I'm working on looping over hundreds of thousands of CSV files to generate more files from them. The requirement is to extract previous 1 month, 3 month, month, 1 year & 2 years of data from every file & generate new files from them.
I've written the below script which gets the job done but is super slow. This script will need to be run quite frequently which makes my life cumbersome. Is there a better way to achieve the outcome I'm after or possibly enhance the performance of this script please?
for k in *.csv; do
sed -n '/'"$(date -d "2 year ago" '+%Y-%m')"'/,$p' ${k} > temp_data_store/${k}.2years.csv
sed -n '/'"$(date -d "1 year ago" '+%Y-%m')"'/,$p' ${k} > temp_data_store/${k}.1year.csv
sed -n '/'"$(date -d "6 month ago" '+%Y-%m')"'/,$p' ${k} > temp_data_store/${k}.6months.csv
sed -n '/'"$(date -d "3 month ago" '+%Y-%m')"'/,$p' ${k} > temp_data_store/${k}.3months.csv
sed -n '/'"$(date -d "1 month ago" '+%Y-%m')"'/,$p' ${k} > temp_data_store/${k}.1month.csv
done
You read each CSV five times. It would be better to read each CSV only once.

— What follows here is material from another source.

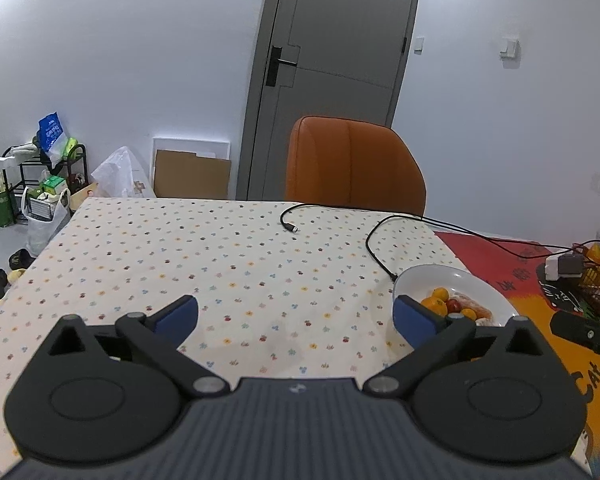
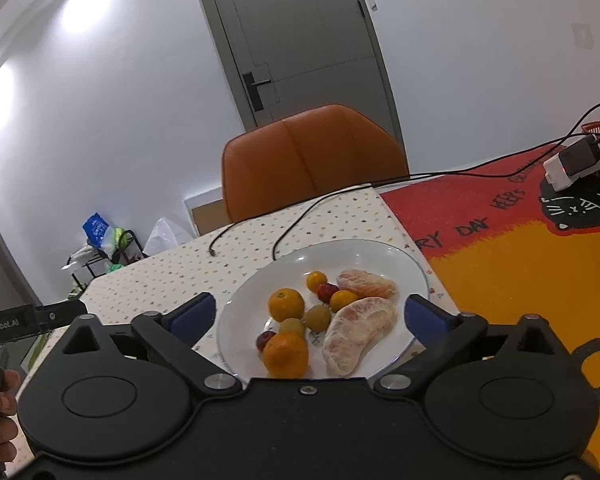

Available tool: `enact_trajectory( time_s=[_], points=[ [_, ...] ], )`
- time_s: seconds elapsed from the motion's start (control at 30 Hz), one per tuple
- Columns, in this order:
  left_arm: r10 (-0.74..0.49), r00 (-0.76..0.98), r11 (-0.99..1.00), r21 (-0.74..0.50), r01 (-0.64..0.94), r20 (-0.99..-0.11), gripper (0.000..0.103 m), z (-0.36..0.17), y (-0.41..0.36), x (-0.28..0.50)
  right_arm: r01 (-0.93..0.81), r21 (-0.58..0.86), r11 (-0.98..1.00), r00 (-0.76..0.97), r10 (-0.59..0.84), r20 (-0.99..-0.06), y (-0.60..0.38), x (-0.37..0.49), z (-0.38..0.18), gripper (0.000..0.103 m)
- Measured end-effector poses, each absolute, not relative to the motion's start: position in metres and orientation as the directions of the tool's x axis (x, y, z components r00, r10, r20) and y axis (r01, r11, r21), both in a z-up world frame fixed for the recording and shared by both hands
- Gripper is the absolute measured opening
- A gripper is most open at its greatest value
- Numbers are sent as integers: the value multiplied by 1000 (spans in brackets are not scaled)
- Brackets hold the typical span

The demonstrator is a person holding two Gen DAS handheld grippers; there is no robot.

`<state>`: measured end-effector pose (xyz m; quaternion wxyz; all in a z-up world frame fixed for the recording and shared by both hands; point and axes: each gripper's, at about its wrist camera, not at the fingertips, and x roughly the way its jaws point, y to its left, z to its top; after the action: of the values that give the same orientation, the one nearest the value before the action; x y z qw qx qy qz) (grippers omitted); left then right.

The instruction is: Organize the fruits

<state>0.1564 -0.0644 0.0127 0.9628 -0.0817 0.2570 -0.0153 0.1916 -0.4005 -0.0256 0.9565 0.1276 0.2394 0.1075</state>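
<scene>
Both claws stand wide apart and hold nothing: the right claw [image 2: 310, 312] hovers just before the near rim of the white plate [image 2: 380, 250], its blue pads either side of the fruit, while the left claw [image 1: 296, 314] hangs over bare dotted cloth with the same plate just off its right pad. The fruit all lies gathered on that plate, near the desk's [image 1: 180, 240] right side where the dotted cloth meets the red and yellow mat [image 2: 520, 280]. I count two peeled citrus segments [image 2: 354, 332], two larger oranges [image 2: 286, 354], two small kumquat-like ones [image 2: 316, 280], two greenish-yellow round fruits [image 2: 318, 317] and two small dark red ones [image 2: 327, 291]. Such wide spread suits the big segments, I judge. Two black cables [image 1: 380, 256] trail across the cloth behind the plate, toward an orange chair [image 1: 352, 164] at the far edge.
</scene>
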Motion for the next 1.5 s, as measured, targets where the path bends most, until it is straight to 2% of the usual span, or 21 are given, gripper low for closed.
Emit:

You extract the same data multiple times. All but one parts are subsets of the others.
2 years ago is a subset of 1 year ago, 6 months ago, 3 months ago and 1 month ago.
1 year ago is a subset of 6 months ago, 3 months ago and 1 month ago.
6 months ago is a subset of 3 months ago and 1 month ago.
3 months ago is a subset of 1 month ago.
This means every line in "2years.csv" is also in "1year.csv". So it will be sufficient to extract "2years.csv" from "1year.csv". You can cascade the different searches with tee.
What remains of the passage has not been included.